The following track, “Voidless,” looks outward, taking a more grandiose approach: it imagines a psychedelic interaction with a higher spiritual entity, laboring towards describing the indescribable. The lyric “forever new” becomes a sort of mantra, the repetition expressing an acceptance of the unknowable aspects of love and time. EP closer “Glossless” compresses back down to earth, delivering a straightforward yet untraditional addition to the love song canon. Brassy and lush, it presents a euphoric ode to the feeling of true connection. “I’ve never really written a love song for someone — I think I’ve always been too afraid—there has always been something sort of hubristic feeling about it to me. This time, the immensity of the feeling and of this particular connection compelled me, and I wanted to honor it. Too often I’ve not said a thing or taken action out of fear, which is something I’m working on overcoming. This song felt like a true and important thing for me to make.”

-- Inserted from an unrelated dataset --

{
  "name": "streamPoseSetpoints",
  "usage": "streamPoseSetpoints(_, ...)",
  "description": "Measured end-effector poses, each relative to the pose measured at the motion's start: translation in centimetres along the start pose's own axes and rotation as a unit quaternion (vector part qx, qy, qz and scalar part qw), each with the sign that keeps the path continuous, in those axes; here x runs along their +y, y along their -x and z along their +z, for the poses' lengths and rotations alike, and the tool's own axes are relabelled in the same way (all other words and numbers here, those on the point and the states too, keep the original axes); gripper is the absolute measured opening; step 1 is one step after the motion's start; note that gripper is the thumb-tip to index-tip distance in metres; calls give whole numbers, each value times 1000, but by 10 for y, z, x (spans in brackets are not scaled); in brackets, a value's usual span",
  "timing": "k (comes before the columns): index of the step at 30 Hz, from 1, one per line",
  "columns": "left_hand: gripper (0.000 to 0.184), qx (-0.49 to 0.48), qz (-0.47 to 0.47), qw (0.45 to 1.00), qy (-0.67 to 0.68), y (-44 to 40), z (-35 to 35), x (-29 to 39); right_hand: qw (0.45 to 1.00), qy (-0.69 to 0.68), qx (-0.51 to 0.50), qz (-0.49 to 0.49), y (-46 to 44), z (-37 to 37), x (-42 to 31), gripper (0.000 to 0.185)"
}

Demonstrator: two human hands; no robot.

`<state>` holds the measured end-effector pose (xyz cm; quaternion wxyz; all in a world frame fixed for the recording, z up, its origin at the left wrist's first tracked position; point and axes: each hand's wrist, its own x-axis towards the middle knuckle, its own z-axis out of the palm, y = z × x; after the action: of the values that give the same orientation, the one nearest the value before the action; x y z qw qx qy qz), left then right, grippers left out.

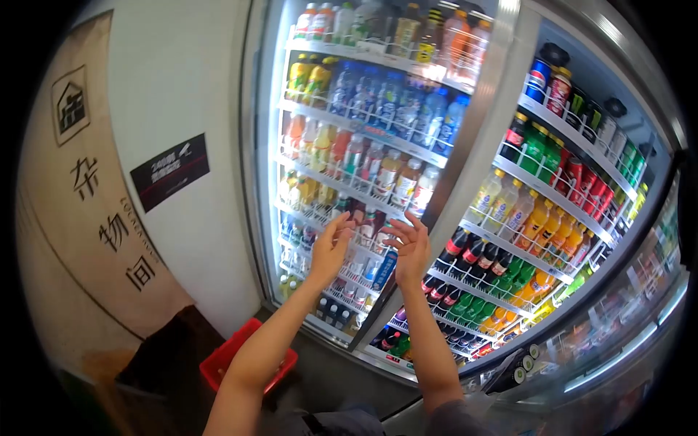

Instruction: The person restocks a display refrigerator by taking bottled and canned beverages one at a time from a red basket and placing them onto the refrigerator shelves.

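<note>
Both bare hands are raised in front of a lit drinks cooler, a small gap between them. My left hand (332,247) has its fingers apart and bent, with nothing in it. To its right, my right hand (409,249) is spread with curved fingers and holds nothing; it is near the cooler's door frame (456,163) and just above a blue label (384,270). Behind the hands are shelves of bottles, with blue-capped water bottles (389,98) higher up and pale-labelled bottles (405,183) nearer the hands.
A second cooler with soda cans (538,80) and orange bottles (536,216) stands on the right. Low on the left is a red basket (231,350). A black sign (169,172) hangs on the white wall, beside a beige curtain (54,189) with dark characters.
</note>
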<state>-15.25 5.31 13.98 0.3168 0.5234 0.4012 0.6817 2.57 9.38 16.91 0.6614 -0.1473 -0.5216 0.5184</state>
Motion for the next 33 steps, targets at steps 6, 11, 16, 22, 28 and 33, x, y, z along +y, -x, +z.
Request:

When it came time to finish these songs and make them what they are, “Everything that came out was love. Beauty was important to me—I wanted the songs to be pleasurable, if a little complicated. There had just been so much grief, personal and global, and I needed to learn to live with it, to move towards the fear, instead of letting it consume me. I think once a few cracks formed and a little light got back in, the only thing I was interested in expressing was love.”